Elle était toujours assise à la même table, tantôt devant un café blanc pour être un peu d’ici, libanaise, tantôt devant un café crème, parce qu’elle est française. Elle portait toujours une robe longue jusqu’aux mollets, serrée à la poitrine et évasée sur ses longues jambes. Elle regardait pensivement par la fenêtre, si bien qu’au début, je ne voyais d’elle que ses cheveux bruns ondulés, coupés au carré. Elle demeurait ainsi de longues minutes et pour l’avoir longuement observée, je soupçonnais qu’elle écrivait en pensées ce qu’elle coucherait ensuite sur l’un des trois carnets ouverts devant elle. Parfois, elle se levait et sortait fumer une cigarette, sa robe virevoltant au rythme de ses pas, et je baissais les yeux, intimidé, lorsque le tissu par chance m’effleurait.

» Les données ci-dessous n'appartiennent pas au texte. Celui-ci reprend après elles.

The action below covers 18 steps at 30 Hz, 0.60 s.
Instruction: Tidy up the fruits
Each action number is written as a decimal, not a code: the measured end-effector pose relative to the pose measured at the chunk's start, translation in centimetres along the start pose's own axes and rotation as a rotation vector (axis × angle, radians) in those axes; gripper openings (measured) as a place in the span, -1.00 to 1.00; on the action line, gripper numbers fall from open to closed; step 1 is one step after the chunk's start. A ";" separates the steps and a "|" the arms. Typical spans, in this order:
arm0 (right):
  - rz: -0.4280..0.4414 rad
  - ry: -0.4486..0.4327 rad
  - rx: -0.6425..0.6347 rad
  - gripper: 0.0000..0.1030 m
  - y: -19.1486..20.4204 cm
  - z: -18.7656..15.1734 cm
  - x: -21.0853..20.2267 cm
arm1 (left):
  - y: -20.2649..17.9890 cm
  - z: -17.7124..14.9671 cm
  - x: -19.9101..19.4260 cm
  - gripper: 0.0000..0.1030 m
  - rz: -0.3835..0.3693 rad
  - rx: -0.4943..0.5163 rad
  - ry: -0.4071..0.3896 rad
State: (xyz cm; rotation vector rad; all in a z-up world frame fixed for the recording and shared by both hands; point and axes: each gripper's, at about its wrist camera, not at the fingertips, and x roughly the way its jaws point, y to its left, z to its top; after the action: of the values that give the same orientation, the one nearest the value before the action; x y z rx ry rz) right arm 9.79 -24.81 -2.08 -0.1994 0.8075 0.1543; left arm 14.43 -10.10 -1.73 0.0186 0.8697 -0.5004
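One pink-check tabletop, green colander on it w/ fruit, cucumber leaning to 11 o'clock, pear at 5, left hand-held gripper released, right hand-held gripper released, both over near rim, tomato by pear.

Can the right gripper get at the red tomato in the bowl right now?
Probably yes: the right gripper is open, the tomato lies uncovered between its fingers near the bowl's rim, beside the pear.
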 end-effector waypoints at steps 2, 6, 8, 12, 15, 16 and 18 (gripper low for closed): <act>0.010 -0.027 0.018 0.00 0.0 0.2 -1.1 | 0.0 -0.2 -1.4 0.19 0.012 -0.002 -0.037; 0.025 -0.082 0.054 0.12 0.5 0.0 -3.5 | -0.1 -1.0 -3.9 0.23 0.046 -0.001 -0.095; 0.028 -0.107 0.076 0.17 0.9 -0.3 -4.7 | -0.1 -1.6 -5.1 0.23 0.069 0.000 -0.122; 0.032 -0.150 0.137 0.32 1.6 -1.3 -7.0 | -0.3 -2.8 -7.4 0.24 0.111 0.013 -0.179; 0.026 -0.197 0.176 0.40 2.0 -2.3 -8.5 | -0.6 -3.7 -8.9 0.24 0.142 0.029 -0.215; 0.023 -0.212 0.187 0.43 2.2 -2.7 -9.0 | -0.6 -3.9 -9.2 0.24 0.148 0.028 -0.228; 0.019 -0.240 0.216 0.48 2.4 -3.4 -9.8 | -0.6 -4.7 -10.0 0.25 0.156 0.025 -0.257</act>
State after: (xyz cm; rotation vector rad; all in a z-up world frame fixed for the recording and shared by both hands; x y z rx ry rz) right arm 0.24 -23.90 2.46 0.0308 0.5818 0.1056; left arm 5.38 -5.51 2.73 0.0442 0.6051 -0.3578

Elle, c’étaient les mots et les histoires, moi, les paroles et les mélodies.

J’étais assis dans le coin opposé, près de l’entrée, fidèle à ma table, comme si nous avions chacun la nôtre et que cela obéissait à une règle tacite et acceptée de tous.

Des cafés serrés parfumés à la cardamome pour moi, une tasse en porcelaine blanche fumante devant moi, au moins deux autres vides déjà honorées.

The Horseshoe offrait un port accueillant à qui sillonnait la rue Hamra en quête d’une pause. Il avait ouvert depuis six ans, et j’y passais de longs moments, comme bon nombre d’artistes qui y sentaient se libérer leur âme créatrice. Quelques tables et chaises en plastique blanc étaient alignées à l’extérieur, sur la terrasse parsemée de plantes en pots et couverte d’un gazon artificiel, sous l’enseigne où "The Horseshoe" était écrit en lettres cursives. L’intérieur, à la décoration plus chaleureuse, offrait une ambiance plus propice, d’après moi, à lâcher la bride à l’imagination. D’ailleurs, nombre d’artistes comme nous avaient fait de ce café leur quartier général.

Depuis 1978, nous vivons en France et n’avons jamais remis les pieds au Horseshoe. Après y avoir quasiment passé dix années de notre existence; après nous y être mutuellement observés; après nous y être apprivoisés, y avoir finalement discuté, partagé notre premier thé à la menthe fraîche, puis un déjeuner, à sa table devenue la nôtre, échangé notre premier baiser, avant de partager notre vie… après toute une vie à deux née d’une rencontre au Horseshoe café, nous lui avons fait nos adieux.

Dois-je expliquer que notre rupture avec ce lieu de nos premières émois amoureux est due à la guerre? 1975… Trois années en enfer, et nous avons fini par fuir pour sauver notre peau.

Cela fait trois ans aujourd’hui et nous avons découvert, sur le boulevard Saint Germain à Paris, un joli café où nous attabler. Le Café de Flore est un repère mythique  pour les âmes créatives. Nous avons de la chance.

Ma femme, sa jolie robe tournoyante et ses carnets, moi, mon vague à l’âme et mes plaies.